What the task asks =
Copy each entry exactly, leaving nothing out.

Data to process =
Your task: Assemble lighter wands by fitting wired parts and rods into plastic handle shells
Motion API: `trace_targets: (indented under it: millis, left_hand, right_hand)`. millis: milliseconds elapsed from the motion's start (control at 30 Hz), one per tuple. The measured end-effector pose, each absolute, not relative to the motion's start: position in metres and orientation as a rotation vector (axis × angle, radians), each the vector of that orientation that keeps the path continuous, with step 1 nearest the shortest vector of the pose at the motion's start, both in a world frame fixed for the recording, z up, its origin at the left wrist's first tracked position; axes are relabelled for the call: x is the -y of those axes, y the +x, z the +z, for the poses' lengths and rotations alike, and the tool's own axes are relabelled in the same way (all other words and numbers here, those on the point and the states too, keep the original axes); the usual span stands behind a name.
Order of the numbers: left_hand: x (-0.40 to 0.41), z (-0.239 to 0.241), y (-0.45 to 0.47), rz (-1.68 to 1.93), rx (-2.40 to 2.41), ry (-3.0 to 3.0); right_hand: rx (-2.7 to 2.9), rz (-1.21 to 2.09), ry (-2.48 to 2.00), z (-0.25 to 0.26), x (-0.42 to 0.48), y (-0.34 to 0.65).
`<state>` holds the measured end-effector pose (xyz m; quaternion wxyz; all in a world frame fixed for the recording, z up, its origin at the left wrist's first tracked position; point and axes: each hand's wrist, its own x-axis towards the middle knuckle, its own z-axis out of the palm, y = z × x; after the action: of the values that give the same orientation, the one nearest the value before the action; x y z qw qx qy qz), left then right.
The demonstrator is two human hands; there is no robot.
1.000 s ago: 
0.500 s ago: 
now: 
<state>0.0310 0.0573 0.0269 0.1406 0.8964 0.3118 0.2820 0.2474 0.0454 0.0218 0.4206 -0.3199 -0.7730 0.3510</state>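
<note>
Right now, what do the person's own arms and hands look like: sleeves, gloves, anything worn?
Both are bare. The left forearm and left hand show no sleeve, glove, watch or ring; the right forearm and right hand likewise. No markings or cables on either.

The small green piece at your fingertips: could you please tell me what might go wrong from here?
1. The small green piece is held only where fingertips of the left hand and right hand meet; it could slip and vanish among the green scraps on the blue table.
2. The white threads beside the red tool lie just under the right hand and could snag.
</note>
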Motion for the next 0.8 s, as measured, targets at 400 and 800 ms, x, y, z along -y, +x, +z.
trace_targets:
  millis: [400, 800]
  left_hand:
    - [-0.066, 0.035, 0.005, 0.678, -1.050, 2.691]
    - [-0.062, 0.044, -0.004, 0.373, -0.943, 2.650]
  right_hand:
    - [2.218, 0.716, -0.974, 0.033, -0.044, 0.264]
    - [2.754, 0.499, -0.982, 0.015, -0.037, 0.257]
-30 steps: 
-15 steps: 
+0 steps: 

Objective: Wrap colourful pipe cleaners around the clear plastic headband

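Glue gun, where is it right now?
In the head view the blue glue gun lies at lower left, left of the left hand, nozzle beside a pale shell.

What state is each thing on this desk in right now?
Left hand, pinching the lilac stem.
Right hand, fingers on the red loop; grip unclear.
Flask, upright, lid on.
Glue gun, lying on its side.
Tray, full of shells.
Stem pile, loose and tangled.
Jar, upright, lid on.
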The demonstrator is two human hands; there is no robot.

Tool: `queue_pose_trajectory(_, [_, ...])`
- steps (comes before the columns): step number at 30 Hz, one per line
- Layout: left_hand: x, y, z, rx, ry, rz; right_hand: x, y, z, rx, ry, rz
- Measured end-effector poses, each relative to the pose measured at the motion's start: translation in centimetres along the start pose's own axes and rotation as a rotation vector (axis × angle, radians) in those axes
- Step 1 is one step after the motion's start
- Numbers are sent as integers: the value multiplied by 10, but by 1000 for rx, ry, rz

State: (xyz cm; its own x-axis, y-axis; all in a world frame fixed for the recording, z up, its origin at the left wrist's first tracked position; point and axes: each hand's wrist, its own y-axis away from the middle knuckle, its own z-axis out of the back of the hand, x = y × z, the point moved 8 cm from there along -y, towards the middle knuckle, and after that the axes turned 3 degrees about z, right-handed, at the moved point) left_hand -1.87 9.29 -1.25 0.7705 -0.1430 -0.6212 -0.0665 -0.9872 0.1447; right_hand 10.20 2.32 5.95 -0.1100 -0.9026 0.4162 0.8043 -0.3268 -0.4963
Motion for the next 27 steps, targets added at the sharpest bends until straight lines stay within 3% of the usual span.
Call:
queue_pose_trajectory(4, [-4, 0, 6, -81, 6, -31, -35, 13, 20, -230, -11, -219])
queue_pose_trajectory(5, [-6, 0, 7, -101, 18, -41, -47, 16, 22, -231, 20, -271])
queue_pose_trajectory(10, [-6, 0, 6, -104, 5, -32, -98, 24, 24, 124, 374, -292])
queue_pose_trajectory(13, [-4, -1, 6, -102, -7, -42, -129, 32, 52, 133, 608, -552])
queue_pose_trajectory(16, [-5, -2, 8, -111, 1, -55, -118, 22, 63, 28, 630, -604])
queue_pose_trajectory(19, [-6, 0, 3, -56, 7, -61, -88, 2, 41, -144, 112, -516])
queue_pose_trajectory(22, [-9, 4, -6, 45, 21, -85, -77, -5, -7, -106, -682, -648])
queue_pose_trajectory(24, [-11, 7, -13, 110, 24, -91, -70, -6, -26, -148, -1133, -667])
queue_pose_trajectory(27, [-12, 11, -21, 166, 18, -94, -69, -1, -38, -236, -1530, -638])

Response box =
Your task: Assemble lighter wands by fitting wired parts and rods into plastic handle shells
Motion API: `trace_targets: (indented under it: millis, left_hand, right_hand)`. millis: milliseconds elapsed from the motion's start (control at 30 Hz), one per tuple. The measured end-effector pose, each absolute, not relative to the motion's start: position in metres and orientation as a rotation vector (axis × angle, radians), each the vector of that orientation that keeps the path continuous, with step 1 nearest the shortest vector of the pose at the motion's start, both in a world frame fixed for the recording, z up, its origin at the left wrist's first tracked position; axes are relabelled for the call: x is the -y of those axes, y the +x, z the +z, for the poses' lengths and rotations alike, and the tool's own axes are relabelled in the same way (all other words and numbers here, those on the point and the states too, keep the original axes); the usual span stands behind a name.
Order of the numbers: left_hand: x (-0.40 to 0.41), z (-0.239 to 0.241), y (-0.45 to 0.47), rz (-1.68 to 1.93), rx (-2.40 to 2.41), ry (-3.0 to 3.0); right_hand: rx (-2.7 to 2.9), rz (-1.21 to 2.09), ry (-2.48 to 2.00), z (-0.25 to 0.26), x (-0.42 to 0.48), y (-0.34 to 0.65).
`<state>` holds the measured end-effector pose (xyz m; quaternion wxyz; all in a world frame fixed for the recording, z up, its origin at the left wrist's first tracked position; point and axes: each hand's wrist, its own x-axis towards the middle knuckle, its own z-axis out of the palm, y = z × x; after the action: of the values that give the same orientation, the one nearest the value before the action; x y z qw qx qy qz), left then right.
The demonstrator is two human hands; there is no robot.
1.000 s ago: 
0.500 s ago: 
now: 
<state>0.0310 0.0573 0.0269 0.1406 0.8964 0.3118 0.2820 0.2474 0.0454 0.0218 0.4206 -0.3199 -0.7730 0.3510</state>
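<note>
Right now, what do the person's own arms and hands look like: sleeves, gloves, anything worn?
Both are bare. The left forearm and left hand show no sleeve, glove, watch or ring; the right forearm and right hand likewise. No markings or cables on either.

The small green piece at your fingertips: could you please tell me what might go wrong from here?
1. The small green piece is held only where fingertips of the left hand and right hand meet; it could slip and vanish among the green scraps on the blue table.
2. The white threads beside the red tool lie just under the right hand and could snag.
</note>
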Motion for the next 0.8 s, as measured, targets at 400 and 800 ms, x, y, z along -y, +x, +z.
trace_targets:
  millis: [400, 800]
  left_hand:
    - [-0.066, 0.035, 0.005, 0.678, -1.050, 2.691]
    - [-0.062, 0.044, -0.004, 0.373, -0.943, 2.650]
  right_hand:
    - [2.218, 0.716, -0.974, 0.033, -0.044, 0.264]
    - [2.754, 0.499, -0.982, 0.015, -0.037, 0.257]
-30 steps: 
-15 steps: 
+0 steps: 

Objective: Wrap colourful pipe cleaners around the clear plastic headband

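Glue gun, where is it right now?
In the head view the blue glue gun lies at lower left, left of the left hand, nozzle beside a pale shell.

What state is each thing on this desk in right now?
Left hand, pinching the lilac stem.
Right hand, fingers on the red loop; grip unclear.
Flask, upright, lid on.
Glue gun, lying on its side.
Tray, full of shells.
Stem pile, loose and tangled.
Jar, upright, lid on.
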The demonstrator is two human hands; there is no robot.

Tool: `queue_pose_trajectory(_, [_, ...])`
- steps (comes before the columns): step number at 30 Hz, one per line
- Layout: left_hand: x, y, z, rx, ry, rz; right_hand: x, y, z, rx, ry, rz
- Measured end-effector poses, each relative to the pose measured at the motion's start: translation in centimetres along the start pose's own axes and rotation as a rotation vector (axis × angle, radians) in those axes
- Step 1 is one step after the motion's start
- Numbers are sent as integers: the value multiplied by 10, but by 1000 for rx, ry, rz

State: (xyz cm; its own x-axis, y-axis; all in a world frame fixed for the recording, z up, its origin at the left wrist's first tracked position; point and axes: each hand's wrist, its own y-axis away from the middle knuckle, its own z-axis out of the back of the hand, x = y × z, the point moved 8 cm from there along -y, towards the middle knuckle, and after that the axes turned 3 degrees about z, right-handed, at the moved point) left_hand -1.87 9.29 -1.25 0.7705 -0.1430 -0.6212 -0.0665 -0.9872 0.1447; right_hand 10.20 2.32 5.95 -0.1100 -0.9026 0.4162 0.8043 -0.3268 -0.4963
Motion for the next 27 steps, targets added at the sharpest bends until straight lines stay within 3% of the usual span.
Call:
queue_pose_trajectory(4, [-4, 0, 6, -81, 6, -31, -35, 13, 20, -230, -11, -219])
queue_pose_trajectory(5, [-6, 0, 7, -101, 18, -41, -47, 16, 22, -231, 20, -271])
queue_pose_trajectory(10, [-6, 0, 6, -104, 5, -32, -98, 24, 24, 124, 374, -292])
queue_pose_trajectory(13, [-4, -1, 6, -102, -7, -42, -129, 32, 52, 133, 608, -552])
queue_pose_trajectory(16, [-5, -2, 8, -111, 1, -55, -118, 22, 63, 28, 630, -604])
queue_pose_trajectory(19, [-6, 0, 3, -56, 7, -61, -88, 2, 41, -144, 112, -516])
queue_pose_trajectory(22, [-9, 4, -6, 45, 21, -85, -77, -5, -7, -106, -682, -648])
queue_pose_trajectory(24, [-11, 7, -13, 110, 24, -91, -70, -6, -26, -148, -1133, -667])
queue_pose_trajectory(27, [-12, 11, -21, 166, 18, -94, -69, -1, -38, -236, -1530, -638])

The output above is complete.